Records to use
|---|

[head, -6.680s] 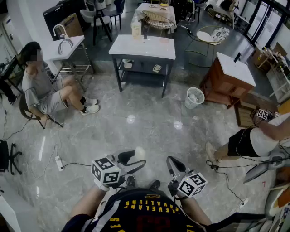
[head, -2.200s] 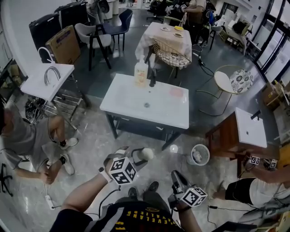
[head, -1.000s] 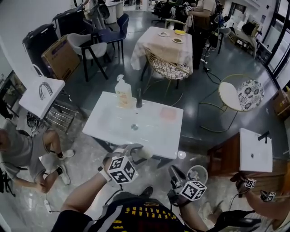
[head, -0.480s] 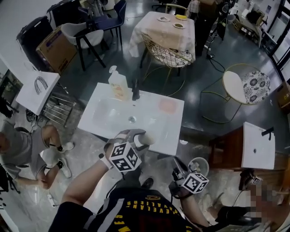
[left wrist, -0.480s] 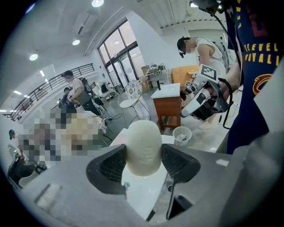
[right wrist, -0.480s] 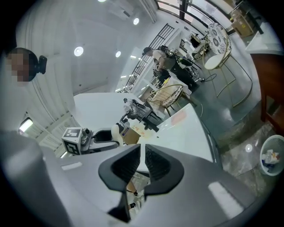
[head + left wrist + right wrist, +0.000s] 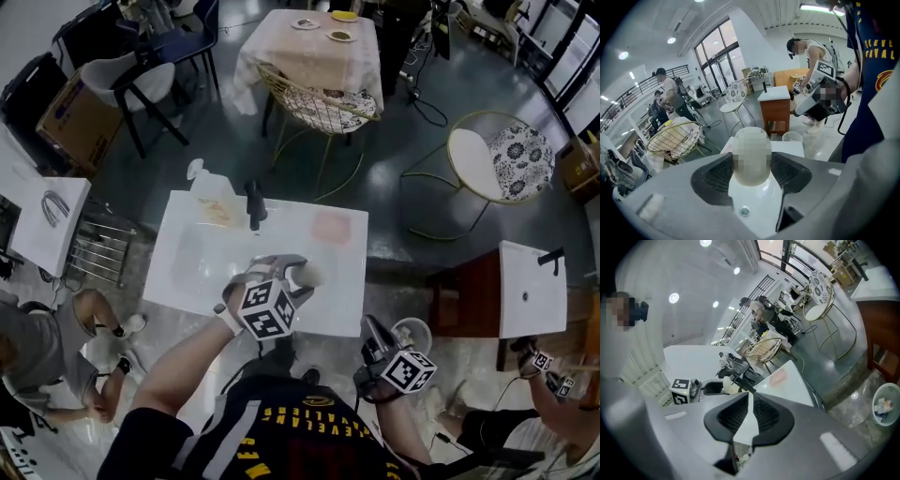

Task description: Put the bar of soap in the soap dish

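Observation:
A pale oval bar of soap (image 7: 308, 275) is pinched between the jaws of my left gripper (image 7: 296, 273), which hangs over the near part of the white sink table (image 7: 342, 281). In the left gripper view the soap (image 7: 751, 179) sits between both pads, above the basin drain (image 7: 745, 211). The pink soap dish (image 7: 330, 228) lies on the table's far right part, apart from the soap; it also shows as a pink patch (image 7: 778, 377). My right gripper (image 7: 368, 327) stays off the table's near right corner, jaws together with nothing between them (image 7: 750, 401).
A pump bottle (image 7: 201, 190) and a black faucet (image 7: 253, 206) stand at the back of the basin (image 7: 202, 267). A waste bin (image 7: 413, 332) and a wooden cabinet (image 7: 530, 292) are to the right, a wire chair (image 7: 314, 108) behind, a seated person (image 7: 42, 342) to the left.
Both grippers have come forward to the sink table. The left one, still shut on the soap, now hangs over the tabletop; the right one has followed to the table's near corner.

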`<action>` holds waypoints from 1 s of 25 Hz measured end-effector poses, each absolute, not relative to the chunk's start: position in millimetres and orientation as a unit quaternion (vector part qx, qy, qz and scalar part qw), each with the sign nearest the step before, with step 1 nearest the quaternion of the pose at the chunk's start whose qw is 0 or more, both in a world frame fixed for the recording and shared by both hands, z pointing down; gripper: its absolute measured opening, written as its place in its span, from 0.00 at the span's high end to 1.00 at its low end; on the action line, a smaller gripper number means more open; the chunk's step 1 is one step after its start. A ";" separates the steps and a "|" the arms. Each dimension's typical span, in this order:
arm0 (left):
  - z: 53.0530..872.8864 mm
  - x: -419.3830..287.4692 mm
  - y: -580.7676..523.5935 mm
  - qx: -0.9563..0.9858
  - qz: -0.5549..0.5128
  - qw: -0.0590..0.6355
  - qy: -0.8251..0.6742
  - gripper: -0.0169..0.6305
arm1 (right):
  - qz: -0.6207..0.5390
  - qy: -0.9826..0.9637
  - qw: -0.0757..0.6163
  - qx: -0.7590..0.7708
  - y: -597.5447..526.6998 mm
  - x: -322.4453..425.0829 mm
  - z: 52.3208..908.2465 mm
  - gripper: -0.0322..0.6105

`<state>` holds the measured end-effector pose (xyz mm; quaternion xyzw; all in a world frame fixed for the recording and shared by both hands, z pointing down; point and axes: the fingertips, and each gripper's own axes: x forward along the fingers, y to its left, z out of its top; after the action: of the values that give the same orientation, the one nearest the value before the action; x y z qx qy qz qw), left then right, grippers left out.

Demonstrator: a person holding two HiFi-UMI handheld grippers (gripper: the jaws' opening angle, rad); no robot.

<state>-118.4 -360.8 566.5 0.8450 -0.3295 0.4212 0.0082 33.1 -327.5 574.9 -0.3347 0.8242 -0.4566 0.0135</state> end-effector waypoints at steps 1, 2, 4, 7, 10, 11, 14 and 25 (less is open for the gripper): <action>570.7 -119.9 -370.4 0.846 0.424 0.009 -0.324 0.59 | -0.457 0.821 0.017 -0.340 -335.1 31.0 575.6 0.90; 574.7 -120.9 -379.3 0.847 0.426 0.011 -0.317 0.59 | -0.459 0.818 0.020 -0.346 -341.0 29.3 575.5 0.90; 582.0 -121.7 -396.4 0.850 0.431 0.015 -0.304 0.59 | -0.463 0.811 0.024 -0.357 -349.0 27.1 575.5 0.90; 595.3 -122.5 -423.2 0.851 0.439 0.018 -0.287 0.59 | -0.467 0.803 0.026 -0.370 -360.2 24.0 578.4 0.90; 610.6 -121.7 -445.6 0.851 0.451 0.018 -0.269 0.59 | -0.465 0.798 0.031 -0.382 -371.2 23.9 581.7 0.90; 615.6 -121.2 -452.0 0.850 0.456 0.017 -0.263 0.59 | -0.464 0.796 0.033 -0.386 -374.6 24.1 581.2 0.90; 629.5 -119.6 -468.7 0.848 0.471 0.015 -0.243 0.59 | -0.459 0.792 0.039 -0.401 -384.0 26.7 579.6 0.90; 669.1 -106.6 -508.1 0.837 0.514 0.022 -0.188 0.59 | -0.465 0.768 0.056 -0.437 -393.5 35.7 580.4 0.90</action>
<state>-106.6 -508.1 669.1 0.8368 -0.1879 0.5138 0.0224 35.7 -393.5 580.4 -0.4365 0.7684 -0.4647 0.0559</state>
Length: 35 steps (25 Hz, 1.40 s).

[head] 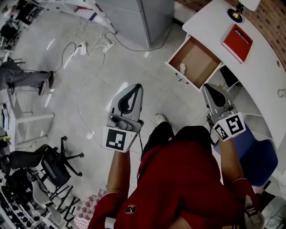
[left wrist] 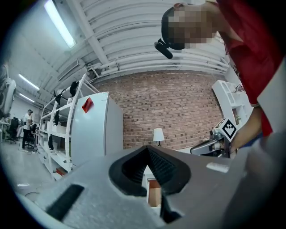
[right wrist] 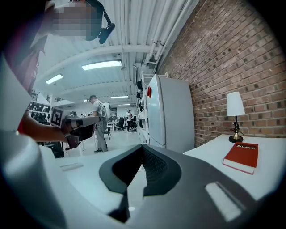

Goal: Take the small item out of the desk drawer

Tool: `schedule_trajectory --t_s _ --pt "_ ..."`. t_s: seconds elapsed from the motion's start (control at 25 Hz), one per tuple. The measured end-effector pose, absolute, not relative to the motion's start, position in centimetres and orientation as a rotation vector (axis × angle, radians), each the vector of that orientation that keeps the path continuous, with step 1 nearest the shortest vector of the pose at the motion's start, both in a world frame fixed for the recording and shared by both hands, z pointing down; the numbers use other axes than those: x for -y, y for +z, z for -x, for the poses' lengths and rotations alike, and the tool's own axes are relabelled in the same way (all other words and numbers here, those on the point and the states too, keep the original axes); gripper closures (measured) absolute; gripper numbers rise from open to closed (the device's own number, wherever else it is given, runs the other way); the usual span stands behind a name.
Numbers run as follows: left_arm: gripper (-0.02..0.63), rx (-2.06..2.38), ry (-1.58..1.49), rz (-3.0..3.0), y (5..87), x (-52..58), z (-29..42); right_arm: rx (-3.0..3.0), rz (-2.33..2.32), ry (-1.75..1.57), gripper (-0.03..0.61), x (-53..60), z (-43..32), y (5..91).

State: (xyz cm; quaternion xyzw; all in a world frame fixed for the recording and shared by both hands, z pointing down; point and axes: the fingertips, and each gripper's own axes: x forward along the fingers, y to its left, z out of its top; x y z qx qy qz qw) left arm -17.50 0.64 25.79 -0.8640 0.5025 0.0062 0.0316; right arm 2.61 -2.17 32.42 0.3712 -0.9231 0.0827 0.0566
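Drawer [head: 196,57] pulled out of desk [head: 210,24], open. Small item [head: 182,68] in drawer, at its front-left corner. Book [head: 237,42] on desktop, right of drawer; lamp [head: 235,13] on desktop above-right of drawer, beyond book. Cabinet [head: 134,18] on floor, left of drawer. Cables [head: 96,47] on floor farther left. Swivel chair [head: 53,162] far below-left of drawer.

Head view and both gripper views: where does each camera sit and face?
Head view: on the person's head, facing steeply down at the floor, open drawer, left claw and right claw; red shirt, forearms show.
Left gripper view: on the left claw, facing level at the brick wall and lamp; own shut jaws, right arm show.
Right gripper view: on the right claw, facing forward past the desk and red book; own shut jaws, left arm show.
Shared: lamp in both gripper views; each sees the other claw.
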Motion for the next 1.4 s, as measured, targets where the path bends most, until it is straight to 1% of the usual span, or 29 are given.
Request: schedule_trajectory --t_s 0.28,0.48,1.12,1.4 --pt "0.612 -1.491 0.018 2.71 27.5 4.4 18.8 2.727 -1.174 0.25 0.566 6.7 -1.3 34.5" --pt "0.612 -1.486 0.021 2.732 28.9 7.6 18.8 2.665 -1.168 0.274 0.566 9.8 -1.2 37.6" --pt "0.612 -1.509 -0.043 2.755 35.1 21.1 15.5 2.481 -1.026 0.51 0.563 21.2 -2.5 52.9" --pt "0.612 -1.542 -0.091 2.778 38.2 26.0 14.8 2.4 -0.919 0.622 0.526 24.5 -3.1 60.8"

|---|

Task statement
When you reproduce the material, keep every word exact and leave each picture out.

Exercise output
[head, -6.680s] 
[head, -2.200s] 
[head, -1.000s] 
[head, -0.480s] 
[left wrist, -0.480s] 
[right wrist, -0.480s] 
[head + left wrist + right wrist, +0.000s] 

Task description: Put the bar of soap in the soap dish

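Observation:
A pale oval bar of soap (image 7: 308, 275) is pinched between the jaws of my left gripper (image 7: 296, 273), which hangs over the near part of the white sink table (image 7: 342, 281). In the left gripper view the soap (image 7: 751, 179) sits between both pads, above the basin drain (image 7: 745, 211). The pink soap dish (image 7: 330, 228) lies on the table's far right part, apart from the soap; it also shows as a pink patch (image 7: 778, 377). My right gripper (image 7: 368, 327) stays off the table's near right corner, jaws together with nothing between them (image 7: 750, 401).
A pump bottle (image 7: 201, 190) and a black faucet (image 7: 253, 206) stand at the back of the basin (image 7: 202, 267). A waste bin (image 7: 413, 332) and a wooden cabinet (image 7: 530, 292) are to the right, a wire chair (image 7: 314, 108) behind, a seated person (image 7: 42, 342) to the left.
Both grippers have come forward to the sink table. The left one, still shut on the soap, now hangs over the tabletop; the right one has followed to the table's near corner.
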
`<action>` holds waypoints from 1 s of 25 Hz measured end-effector poses, each absolute, not relative to the chunk's start: position in millimetres and orientation as a unit quaternion (vector part qx, qy, qz and scalar part qw), each with the sign nearest the step before, with step 1 nearest the quaternion of the pose at the chunk's start whose qw is 0 or more, both in a world frame fixed for the recording and shared by both hands, z pointing down; gripper: its absolute measured opening, written as its place in its span, from 0.00 at the span's high end to 1.00 at its low end; on the action line, a smaller gripper number means more open; the chunk's step 1 is one step after its start. A ";" separates the steps and a "|" the arms. Each dimension's typical span, in this order:
arm0 (left):
  - z: 53.0530..872.8864 mm
  - x: -419.3830..287.4692 mm
  - y: -580.7676..523.5935 mm
  - qx: -0.9563..0.9858
  - qz: -0.5549..0.5128
  - qw: -0.0590..0.6355
  - qy: -0.8251..0.6742
  - gripper: -0.0169..0.6305
arm1 (right):
  - qz: -0.6207..0.5390
  - qy: -0.9826..0.9637
  - qw: -0.0757..0.6163
  - qx: -0.7590..0.7708
  - y: -597.5447..526.6998 mm
  - x: -322.4453..425.0829 mm
  - z: 52.3208..908.2465 mm
  - gripper: -0.0322..0.6105

`<state>` holds the measured end-effector pose (xyz mm; quaternion xyzw; all in a world frame fixed for the recording and shared by both hands, z pointing down; point and axes: the fingertips, and each gripper's own axes: x forward along the fingers, y to its left, z out of its top; after the action: of the values that give the same orientation, the one nearest the value before the action; x y z qx qy qz qw), left then right, grippers left out.

Demonstrator: a person holding two HiFi-UMI handheld grippers (gripper: the jaws' opening angle, rad); no robot.

<state>-118.4 -360.8 566.5 0.8450 -0.3295 0.4212 0.0082 33.1 -327.5 574.9 -0.3347 0.8242 -0.4566 0.0135</state> end-effector waypoints at steps 1, 2, 4, 7, 10, 11, 14 and 25 (less is open for the gripper): <action>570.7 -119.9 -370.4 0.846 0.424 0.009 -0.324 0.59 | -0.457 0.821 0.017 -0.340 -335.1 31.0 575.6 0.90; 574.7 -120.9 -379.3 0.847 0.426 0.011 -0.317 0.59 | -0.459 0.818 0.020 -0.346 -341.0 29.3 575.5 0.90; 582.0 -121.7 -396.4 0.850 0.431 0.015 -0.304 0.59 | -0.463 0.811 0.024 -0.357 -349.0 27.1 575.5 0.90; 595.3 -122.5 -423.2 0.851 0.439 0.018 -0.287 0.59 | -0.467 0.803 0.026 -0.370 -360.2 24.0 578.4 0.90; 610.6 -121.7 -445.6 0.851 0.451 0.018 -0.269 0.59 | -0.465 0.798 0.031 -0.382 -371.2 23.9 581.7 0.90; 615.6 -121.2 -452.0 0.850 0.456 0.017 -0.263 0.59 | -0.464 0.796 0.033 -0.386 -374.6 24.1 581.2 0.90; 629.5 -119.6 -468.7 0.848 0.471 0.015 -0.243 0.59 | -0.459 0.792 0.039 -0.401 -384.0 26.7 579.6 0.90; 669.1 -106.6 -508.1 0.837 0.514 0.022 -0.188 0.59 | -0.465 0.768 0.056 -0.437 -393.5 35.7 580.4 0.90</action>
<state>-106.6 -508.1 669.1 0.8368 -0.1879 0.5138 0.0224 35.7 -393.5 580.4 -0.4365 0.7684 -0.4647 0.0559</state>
Length: 35 steps (25 Hz, 1.40 s).

[head] 
[left wrist] 
[right wrist] 

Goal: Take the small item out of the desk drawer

Tool: `schedule_trajectory --t_s _ --pt "_ ..."`. t_s: seconds elapsed from the motion's start (control at 25 Hz), one per tuple. The measured end-effector pose, absolute, not relative to the motion's start, position in centimetres and orientation as a rotation vector (axis × angle, radians), each the vector of that orientation that keeps the path continuous, with step 1 nearest the shortest vector of the pose at the motion's start, both in a world frame fixed for the recording and shared by both hands, z pointing down; the numbers use other axes than those: x for -y, y for +z, z for -x, for the poses' lengths and rotations alike, and the tool's own axes are relabelled in the same way (all other words and numbers here, those on the point and the states too, keep the original axes); gripper closures (measured) absolute; gripper numbers rise from open to closed (the device's own number, wherever else it is given, runs the other way); the usual span stands behind a name.
Numbers run as follows: left_arm: gripper (-0.02..0.63), rx (-2.06..2.38), ry (-1.58..1.49), rz (-3.0..3.0), y (5..87), x (-52..58), z (-29..42); right_arm: rx (-3.0..3.0), rz (-2.33..2.32), ry (-1.75..1.57), gripper (-0.03..0.61), x (-53..60), z (-43..32), y (5..91).

State: (xyz cm; quaternion xyzw; all in a world frame fixed for the recording and shared by both hands, z pointing down; point and axes: the fingertips, and each gripper's own axes: x forward along the fingers, y to its left, z out of its top; x y z qx qy qz qw) left arm -17.50 0.64 25.79 -0.8640 0.5025 0.0062 0.0316; right arm 2.61 -2.17 32.42 0.3712 -0.9231 0.0827 0.0566
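Drawer [head: 196,57] pulled out of desk [head: 210,24], open. Small item [head: 182,68] in drawer, at its front-left corner. Book [head: 237,42] on desktop, right of drawer; lamp [head: 235,13] on desktop above-right of drawer, beyond book. Cabinet [head: 134,18] on floor, left of drawer. Cables [head: 96,47] on floor farther left. Swivel chair [head: 53,162] far below-left of drawer.

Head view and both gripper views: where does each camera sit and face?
Head view: on the person's head, facing steeply down at the floor, open drawer, left claw and right claw; red shirt, forearms show.
Left gripper view: on the left claw, facing level at the brick wall and lamp; own shut jaws, right arm show.
Right gripper view: on the right claw, facing forward past the desk and red book; own shut jaws, left arm show.
Shared: lamp in both gripper views; each sees the other claw.
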Motion for the next 1.4 s, as measured, targets where the path bends most, until it is straight to 1% of the usual span, or 29 are given.
Request: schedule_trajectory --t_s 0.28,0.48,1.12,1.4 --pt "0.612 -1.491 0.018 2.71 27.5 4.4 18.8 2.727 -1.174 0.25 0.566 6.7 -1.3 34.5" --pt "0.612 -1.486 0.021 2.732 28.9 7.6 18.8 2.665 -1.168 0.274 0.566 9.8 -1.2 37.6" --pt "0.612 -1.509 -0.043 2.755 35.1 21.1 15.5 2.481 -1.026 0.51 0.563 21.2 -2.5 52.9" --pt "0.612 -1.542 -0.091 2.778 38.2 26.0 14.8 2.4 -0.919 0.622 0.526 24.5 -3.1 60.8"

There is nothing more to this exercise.